シートが深く沈む、ゆったりとしたファミリーカー。或いは黒く染まったボディがつやつやして光るBMW。
けれどそれはただの夢であって、彼の車は小ぢんまりとした黄色い車体だった。ナンバープレートも黄色く、足が伸ばせる夢のドライブには程遠かった。

「ねえ曽良くん、音楽何がいい?」

「いりません」

周囲に音符を飛ばしながら、信号待ちの時間を待ってましたというように彼は積み重なったCDを物色した。けれど僕の返事にがっかりしたように肩を落とし、どことなく真っ青なため息を吐いた。

「ドライブだよ。曽良くん。ドライブだよ」

「何言ってるんですか、出勤でしょ」

黄色い軽自動車。音楽がかかっていないが、風が欲しくて窓を開けたせいで妙に騒がしい黄色い軽自動車。
運転席と助手席に座る男は二人ともそれぞれスーツと制服を纏っている。
閻魔さんは暑い、と言いつつもジャケットを脱がずにシャツをジャケットごと捲りあげてハンドルを握る。僕もはじめそうしていたが、彼が同じように腕を捲りはじめたので、なんとなく居心地が悪くなって袖を降ろした。

そのせいか、暑くて苛々する。
窓を全開にして、窓枠に肘をついて外を眺めた。
大学生らしき、洒落た男の人が自転車でが走り抜けて行く。すぐに信号が変わって、車がそれを追い抜かす。
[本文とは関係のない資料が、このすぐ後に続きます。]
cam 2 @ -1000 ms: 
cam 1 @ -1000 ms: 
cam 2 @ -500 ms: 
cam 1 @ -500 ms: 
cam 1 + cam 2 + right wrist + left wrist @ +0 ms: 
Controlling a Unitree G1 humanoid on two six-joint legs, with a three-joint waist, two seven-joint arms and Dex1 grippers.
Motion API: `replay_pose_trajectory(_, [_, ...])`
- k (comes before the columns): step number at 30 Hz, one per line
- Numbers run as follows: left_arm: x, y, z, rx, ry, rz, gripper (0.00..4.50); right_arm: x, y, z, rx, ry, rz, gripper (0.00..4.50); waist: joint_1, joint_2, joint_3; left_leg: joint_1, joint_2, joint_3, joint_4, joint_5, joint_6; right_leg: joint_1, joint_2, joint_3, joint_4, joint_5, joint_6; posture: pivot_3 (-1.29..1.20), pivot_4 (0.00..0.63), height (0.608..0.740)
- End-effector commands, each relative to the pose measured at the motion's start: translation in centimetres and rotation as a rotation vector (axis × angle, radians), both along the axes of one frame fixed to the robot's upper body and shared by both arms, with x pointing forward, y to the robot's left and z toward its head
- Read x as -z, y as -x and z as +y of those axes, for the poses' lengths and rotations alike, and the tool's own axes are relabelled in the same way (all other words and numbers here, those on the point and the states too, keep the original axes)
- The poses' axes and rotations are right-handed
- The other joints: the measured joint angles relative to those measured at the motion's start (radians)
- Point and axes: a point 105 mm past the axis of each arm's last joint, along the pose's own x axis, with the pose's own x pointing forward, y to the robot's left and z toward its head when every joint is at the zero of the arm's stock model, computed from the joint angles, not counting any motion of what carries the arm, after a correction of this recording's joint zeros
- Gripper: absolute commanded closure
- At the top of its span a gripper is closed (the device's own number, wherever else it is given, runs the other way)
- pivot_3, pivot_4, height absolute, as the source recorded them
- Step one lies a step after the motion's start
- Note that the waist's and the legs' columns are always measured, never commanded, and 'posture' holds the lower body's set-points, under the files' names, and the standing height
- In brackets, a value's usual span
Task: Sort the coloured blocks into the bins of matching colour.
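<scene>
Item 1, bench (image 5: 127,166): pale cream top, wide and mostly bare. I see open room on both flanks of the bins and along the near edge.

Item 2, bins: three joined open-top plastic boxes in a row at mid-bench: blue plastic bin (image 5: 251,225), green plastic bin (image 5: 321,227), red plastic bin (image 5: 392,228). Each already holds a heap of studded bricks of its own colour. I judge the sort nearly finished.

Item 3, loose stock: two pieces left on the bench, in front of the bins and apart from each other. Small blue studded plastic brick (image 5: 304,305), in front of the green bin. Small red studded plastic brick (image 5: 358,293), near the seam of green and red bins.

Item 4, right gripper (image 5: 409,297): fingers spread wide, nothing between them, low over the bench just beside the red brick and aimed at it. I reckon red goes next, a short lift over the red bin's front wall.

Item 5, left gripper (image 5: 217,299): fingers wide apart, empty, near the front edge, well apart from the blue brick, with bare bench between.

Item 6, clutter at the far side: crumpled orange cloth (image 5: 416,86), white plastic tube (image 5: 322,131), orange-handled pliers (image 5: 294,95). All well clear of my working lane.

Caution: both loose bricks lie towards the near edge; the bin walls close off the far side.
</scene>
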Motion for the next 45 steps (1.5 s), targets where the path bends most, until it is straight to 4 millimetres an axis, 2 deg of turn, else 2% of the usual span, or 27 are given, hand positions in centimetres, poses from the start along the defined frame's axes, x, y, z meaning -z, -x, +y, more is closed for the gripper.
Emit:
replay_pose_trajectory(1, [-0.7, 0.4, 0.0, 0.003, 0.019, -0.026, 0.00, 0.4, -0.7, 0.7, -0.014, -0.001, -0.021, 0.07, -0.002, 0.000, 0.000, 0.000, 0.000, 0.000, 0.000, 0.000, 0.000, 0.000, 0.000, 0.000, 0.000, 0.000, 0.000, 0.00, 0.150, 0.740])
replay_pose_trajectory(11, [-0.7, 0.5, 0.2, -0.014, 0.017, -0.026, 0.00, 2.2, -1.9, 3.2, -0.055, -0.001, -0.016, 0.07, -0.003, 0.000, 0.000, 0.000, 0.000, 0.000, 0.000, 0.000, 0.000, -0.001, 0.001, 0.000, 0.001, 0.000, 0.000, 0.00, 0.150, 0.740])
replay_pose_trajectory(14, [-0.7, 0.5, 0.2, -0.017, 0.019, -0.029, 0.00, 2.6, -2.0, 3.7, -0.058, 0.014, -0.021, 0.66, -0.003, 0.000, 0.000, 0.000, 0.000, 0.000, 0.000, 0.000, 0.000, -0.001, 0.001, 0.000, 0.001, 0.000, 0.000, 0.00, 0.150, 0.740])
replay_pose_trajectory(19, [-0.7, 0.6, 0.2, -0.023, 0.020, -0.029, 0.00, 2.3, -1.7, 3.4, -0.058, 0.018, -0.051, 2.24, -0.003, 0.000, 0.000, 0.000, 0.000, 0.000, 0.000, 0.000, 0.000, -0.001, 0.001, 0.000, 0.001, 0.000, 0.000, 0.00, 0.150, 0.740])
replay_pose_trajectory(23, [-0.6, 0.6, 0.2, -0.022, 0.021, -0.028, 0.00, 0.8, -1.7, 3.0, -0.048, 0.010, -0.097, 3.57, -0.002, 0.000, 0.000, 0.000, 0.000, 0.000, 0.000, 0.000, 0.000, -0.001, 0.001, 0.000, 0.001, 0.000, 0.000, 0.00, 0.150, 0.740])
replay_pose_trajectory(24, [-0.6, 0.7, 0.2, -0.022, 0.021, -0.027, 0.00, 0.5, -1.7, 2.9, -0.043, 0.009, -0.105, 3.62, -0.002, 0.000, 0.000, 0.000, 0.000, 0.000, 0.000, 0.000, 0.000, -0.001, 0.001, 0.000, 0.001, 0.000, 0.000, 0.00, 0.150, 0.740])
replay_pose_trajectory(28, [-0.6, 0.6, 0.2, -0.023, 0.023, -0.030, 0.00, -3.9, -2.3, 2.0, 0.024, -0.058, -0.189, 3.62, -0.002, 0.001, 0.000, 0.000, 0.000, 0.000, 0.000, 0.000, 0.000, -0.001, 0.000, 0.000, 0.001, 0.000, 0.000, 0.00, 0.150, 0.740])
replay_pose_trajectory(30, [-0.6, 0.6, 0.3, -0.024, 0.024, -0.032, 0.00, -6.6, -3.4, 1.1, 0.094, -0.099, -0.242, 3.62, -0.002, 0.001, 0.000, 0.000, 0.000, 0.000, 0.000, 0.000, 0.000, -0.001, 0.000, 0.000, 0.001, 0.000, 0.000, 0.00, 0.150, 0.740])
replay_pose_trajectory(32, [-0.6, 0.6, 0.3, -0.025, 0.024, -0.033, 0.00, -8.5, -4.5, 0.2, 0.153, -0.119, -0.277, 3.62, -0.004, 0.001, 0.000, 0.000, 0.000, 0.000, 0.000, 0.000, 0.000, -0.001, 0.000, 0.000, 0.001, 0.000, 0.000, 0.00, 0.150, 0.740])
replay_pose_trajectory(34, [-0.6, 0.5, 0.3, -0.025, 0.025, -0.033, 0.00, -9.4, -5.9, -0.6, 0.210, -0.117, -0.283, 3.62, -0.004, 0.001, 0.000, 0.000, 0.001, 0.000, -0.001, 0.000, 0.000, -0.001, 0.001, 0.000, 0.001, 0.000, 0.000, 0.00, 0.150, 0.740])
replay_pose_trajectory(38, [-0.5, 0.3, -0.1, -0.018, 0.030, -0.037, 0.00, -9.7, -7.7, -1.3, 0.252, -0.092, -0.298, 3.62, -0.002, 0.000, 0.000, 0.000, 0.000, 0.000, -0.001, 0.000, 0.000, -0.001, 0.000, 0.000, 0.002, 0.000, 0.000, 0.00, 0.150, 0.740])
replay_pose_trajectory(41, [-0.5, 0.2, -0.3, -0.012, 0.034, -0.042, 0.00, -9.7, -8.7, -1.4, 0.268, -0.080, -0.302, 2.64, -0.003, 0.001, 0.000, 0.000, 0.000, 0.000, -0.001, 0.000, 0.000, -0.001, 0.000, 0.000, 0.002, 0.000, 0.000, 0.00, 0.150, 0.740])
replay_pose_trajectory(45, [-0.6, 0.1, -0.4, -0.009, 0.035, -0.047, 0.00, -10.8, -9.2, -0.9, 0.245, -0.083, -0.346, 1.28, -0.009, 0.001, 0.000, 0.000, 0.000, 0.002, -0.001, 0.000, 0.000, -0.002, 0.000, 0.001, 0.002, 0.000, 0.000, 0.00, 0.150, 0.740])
「ねえねえ、よく男性の運転でバックがときめくって言うじゃない。曽良くんは俺にときめく?」

信号で進んだばかりだというのに、後ろに車がいないからといってギアを入れ替える閻魔さんを見て、思わず腕を抓った。

「馬鹿やってないで運転してください、ただでさえ遅刻なんですから」

また拗ねるかなと思っていたけれど、閻魔さんも時計を見てやばいと思ったらしく、焦ったようにアクセルを踏んだ。
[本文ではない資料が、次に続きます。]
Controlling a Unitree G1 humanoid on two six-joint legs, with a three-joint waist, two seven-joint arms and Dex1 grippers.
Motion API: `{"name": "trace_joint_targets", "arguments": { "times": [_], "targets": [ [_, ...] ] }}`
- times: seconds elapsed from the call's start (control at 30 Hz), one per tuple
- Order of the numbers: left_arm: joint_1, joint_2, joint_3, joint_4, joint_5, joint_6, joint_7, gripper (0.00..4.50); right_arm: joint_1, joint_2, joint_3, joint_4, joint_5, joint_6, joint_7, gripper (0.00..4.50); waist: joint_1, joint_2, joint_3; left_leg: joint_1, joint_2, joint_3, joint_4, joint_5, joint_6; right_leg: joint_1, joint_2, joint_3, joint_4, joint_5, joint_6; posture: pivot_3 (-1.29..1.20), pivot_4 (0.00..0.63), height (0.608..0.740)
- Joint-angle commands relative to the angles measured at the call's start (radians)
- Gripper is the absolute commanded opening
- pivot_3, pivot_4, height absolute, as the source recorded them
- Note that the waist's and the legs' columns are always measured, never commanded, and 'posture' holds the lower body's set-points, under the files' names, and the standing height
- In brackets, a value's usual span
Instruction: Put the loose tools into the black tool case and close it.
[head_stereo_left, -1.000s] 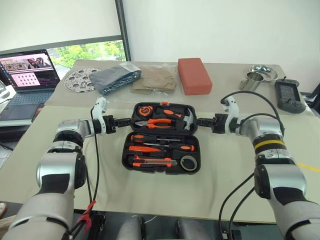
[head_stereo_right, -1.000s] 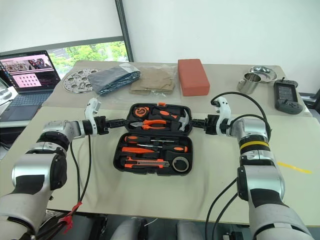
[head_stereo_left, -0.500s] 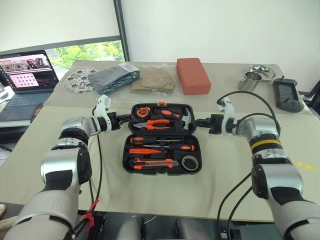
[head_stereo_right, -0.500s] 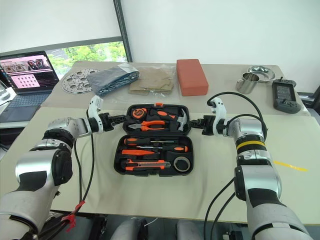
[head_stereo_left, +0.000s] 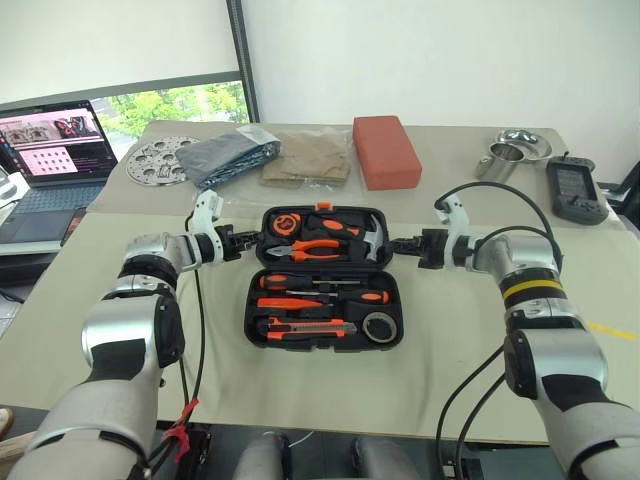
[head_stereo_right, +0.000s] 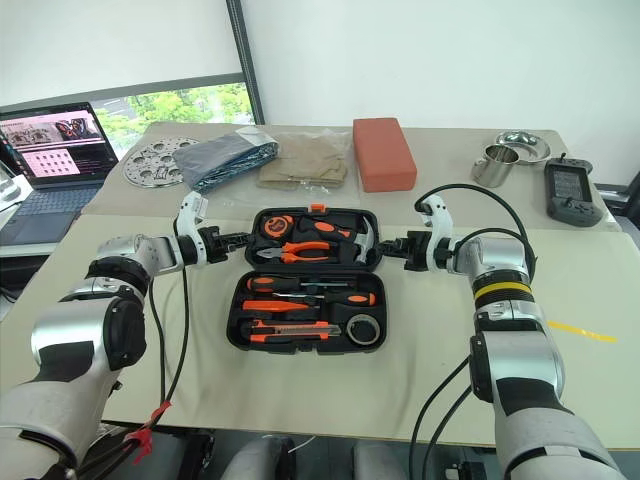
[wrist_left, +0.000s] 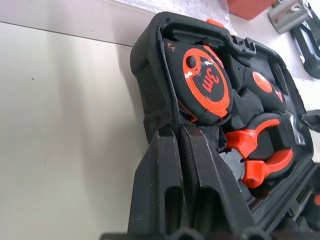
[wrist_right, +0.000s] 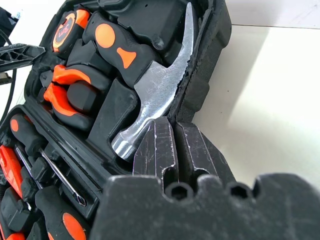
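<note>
The black tool case (head_stereo_left: 323, 277) is lying open on the desk (head_stereo_left: 450, 350), its far half carrying a tape measure (head_stereo_left: 288, 221), pliers (head_stereo_left: 322, 245) and a hammer (head_stereo_left: 370, 237), its near half holding the loose tools. Both hands are sitting closed at the far half's side rims: the left hand (head_stereo_left: 252, 239) is pinching the rim beside the tape measure, the right hand (head_stereo_left: 397, 243) the rim beside the hammer head.

Judging by the moulded plastic, the case is looking stiff and fairly light, though the steel inside is adding weight, so the lid may swing heavily. The smooth rims are probably slippery; the two side edges of the far half seem the sensible holds for folding it over.

Counting in the near half: two screwdrivers (head_stereo_left: 325, 295) are lying in the slots nearest the hinge, one slim orange tool (head_stereo_left: 290, 301) is sitting just below them, one utility knife (head_stereo_left: 308, 326) is running along the front edge, and one tape roll (head_stereo_left: 377, 325) is resting at the knife's right.
</note>
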Motion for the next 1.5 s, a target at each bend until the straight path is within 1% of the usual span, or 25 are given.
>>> {"name": "trace_joint_targets", "arguments": {
  "times": [0.03, 0.1, 0.2, 0.3, 0.5, 0.6, 0.67, 0.73, 0.9, 1.0, 1.1, 1.17, 1.27, 1.33, 1.43, 1.47, 1.5],
  "targets": [
    [-0.011, -0.007, -0.010, -0.014, 0.016, -0.021, -0.073, 0.02, 0.009, 0.008, -0.030, -0.074, 0.021, -0.095, 0.028, 0.00, 0.000, 0.000, 0.000, 0.000, 0.000, 0.000, 0.000, 0.000, 0.000, 0.000, 0.000, 0.000, 0.000, 0.000, 0.000, 0.00, 0.150, 0.740],
    [-0.006, -0.001, -0.013, -0.019, 0.024, -0.048, -0.097, 0.02, 0.022, 0.008, -0.039, -0.097, 0.026, -0.142, 0.037, 0.00, 0.000, 0.000, 0.000, 0.000, 0.000, 0.000, 0.000, 0.000, 0.000, 0.000, 0.000, 0.000, 0.000, 0.000, 0.000, 0.00, 0.150, 0.740],
    [0.002, 0.015, -0.010, -0.043, 0.027, -0.143, -0.132, 0.02, 0.070, 0.010, -0.062, -0.166, 0.040, -0.264, 0.055, 0.00, 0.000, 0.000, 0.000, -0.001, 0.000, 0.000, 0.000, 0.001, -0.001, 0.000, 0.000, 0.000, 0.000, 0.000, 0.000, 0.00, 0.150, 0.740],
    [0.006, 0.023, -0.009, -0.062, 0.033, -0.218, -0.146, 0.02, 0.100, 0.015, -0.083, -0.204, 0.058, -0.324, 0.062, 0.00, 0.001, 0.000, 0.000, -0.002, -0.001, 0.001, 0.000, 0.001, -0.002, 0.000, 0.000, 0.000, 0.000, 0.000, 0.000, 0.00, 0.150, 0.740],
    [0.021, 0.016, 0.035, -0.115, 0.006, -0.459, -0.143, 0.02, 0.122, 0.031, -0.121, -0.216, 0.070, -0.448, 0.060, 0.00, 0.002, 0.000, 0.000, -0.003, 0.000, 0.000, 0.000, 0.002, -0.002, -0.001, 0.000, 0.000, 0.000, 0.000, 0.000, 0.00, 0.150, 0.740],
    [0.027, 0.013, 0.034, -0.139, 0.015, -0.588, -0.129, 0.02, 0.129, 0.040, -0.136, -0.214, 0.069, -0.539, 0.075, 0.00, 0.001, 0.000, 0.000, -0.004, 0.000, 0.001, 0.000, 0.002, -0.002, -0.002, 0.000, 0.000, 0.000, 0.000, 0.000, 0.00, 0.150, 0.740],
    [0.050, 0.016, -0.006, -0.162, 0.055, -0.693, -0.139, 0.02, 0.144, 0.043, -0.137, -0.216, 0.064, -0.595, 0.092, 0.00, 0.002, 0.000, 0.000, -0.004, 0.000, 0.001, 0.000, 0.002, -0.002, -0.002, 0.000, 0.000, 0.000, 0.001, 0.000, 0.00, 0.150, 0.740],
    [0.081, 0.015, -0.038, -0.190, 0.090, -0.811, -0.134, 0.02, 0.173, 0.047, -0.138, -0.217, 0.056, -0.705, 0.129, 0.00, 0.004, 0.000, 0.000, -0.004, 0.000, 0.001, -0.001, 0.002, -0.002, -0.002, 0.000, 0.000, 0.000, 0.001, -0.001, 0.00, 0.150, 0.740],
    [0.134, 0.018, -0.072, -0.226, 0.123, -0.988, -0.108, 0.02, 0.228, 0.054, -0.135, -0.190, 0.030, -0.891, 0.150, 0.00, 0.010, 0.000, 0.000, -0.004, 0.001, 0.002, -0.001, 0.002, -0.001, -0.002, -0.001, 0.000, 0.000, 0.001, 0.000, 0.00, 0.150, 0.740],
    [0.183, 0.038, -0.096, -0.221, 0.163, -1.119, -0.069, 0.02, 0.254, 0.050, -0.117, -0.161, -0.009, -1.033, 0.152, 0.00, 0.009, 0.000, 0.000, -0.004, 0.001, 0.002, -0.001, 0.002, -0.001, -0.002, -0.001, 0.001, 0.000, 0.001, 0.000, 0.00, 0.150, 0.740],
    [0.209, 0.054, -0.117, -0.210, 0.190, -1.209, -0.040, 0.02, 0.255, 0.049, -0.112, -0.130, -0.025, -1.108, 0.158, 0.00, 0.007, 0.000, 0.000, -0.003, 0.001, 0.001, 0.000, 0.002, -0.001, -0.002, -0.001, 0.001, 0.000, 0.002, -0.001, 0.00, 0.150, 0.740],
    [0.236, 0.074, -0.144, -0.204, 0.231, -1.308, -0.008, 0.02, 0.261, 0.046, -0.103, -0.112, -0.039, -1.177, 0.164, 0.00, 0.005, 0.000, 0.000, -0.003, 0.001, 0.001, -0.001, 0.003, 0.000, -0.001, -0.001, 0.001, 0.000, 0.003, -0.001, 0.00, 0.150, 0.740],
    [0.271, 0.105, -0.190, -0.194, 0.307, -1.460, 0.073, 0.02, 0.276, 0.035, -0.090, -0.086, -0.069, -1.297, 0.158, 0.00, 0.003, 0.000, 0.000, 0.000, 0.002, 0.001, -0.001, 0.003, 0.000, 0.001, -0.001, 0.002, 0.000, 0.003, -0.001, 0.00, 0.150, 0.740],
    [0.292, 0.138, -0.233, -0.188, 0.385, -1.575, 0.148, 0.02, 0.296, 0.016, -0.073, -0.067, -0.096, -1.392, 0.172, 0.00, 0.004, 0.000, 0.000, 0.002, 0.003, 0.002, -0.002, 0.003, 0.000, 0.002, -0.001, 0.002, 0.000, 0.003, -0.001, 0.00, 0.150, 0.740],
    [0.313, 0.180, -0.272, -0.174, 0.465, -1.681, 0.255, 0.02, 0.322, -0.022, -0.046, -0.035, -0.137, -1.479, 0.186, 0.00, 0.004, 0.000, 0.000, 0.005, 0.003, 0.002, -0.002, 0.003, 0.001, 0.005, -0.002, 0.003, -0.001, 0.003, -0.001, 0.00, 0.150, 0.740],
    [0.317, 0.188, -0.279, -0.169, 0.480, -1.699, 0.283, 0.00, 0.326, -0.032, -0.039, -0.025, -0.145, -1.499, 0.185, 0.73, 0.005, 0.000, 0.000, 0.006, 0.003, 0.002, -0.002, 0.003, 0.001, 0.006, -0.003, 0.003, -0.001, 0.003, -0.001, 0.00, 0.150, 0.740],
    [0.323, 0.212, -0.299, -0.172, 0.530, -1.736, 0.334, 0.00, 0.337, -0.050, -0.030, -0.011, -0.155, -1.533, 0.192, 0.94, 0.005, 0.000, 0.000, 0.008, 0.003, 0.002, -0.002, 0.002, 0.001, 0.009, -0.003, 0.002, -0.001, 0.003, -0.001, 0.00, 0.150, 0.740]
  ]
}}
「あんた、今日朝一でプレゼンだって言ってませんでしたか」

「…そうでした」

彼の会社は北にある。僕の高校は東で、逆方向とは言わないまでも、遠回りになるのは知っていた。
彼の会社は聞いたこともない会社だったけれど、どうも絵に描いたような競争社会であるらしく、彼はいつもそろそろクビかもと喚いていた。
彼に足りないものは実力なのか、やる気なのか。どっちも相まってのことだろうが、成績はいつも下位であるらしく、以前本気でふろしきに布団を来るんでいた。

非常に分かりにくいが、彼も時々落ち込むことがある。
そう、例えば、昨夜とか。
いつもは偶然を装って家に向かう僕をこの黄色い車で攫って行くのだけど、彼は落ち込んだとき、それをしない。
それ、とは、車でかっさらうことではなく、偶然を装うこと。
彼は素直に言う。待ってた、とか、会いたかった、という言葉を。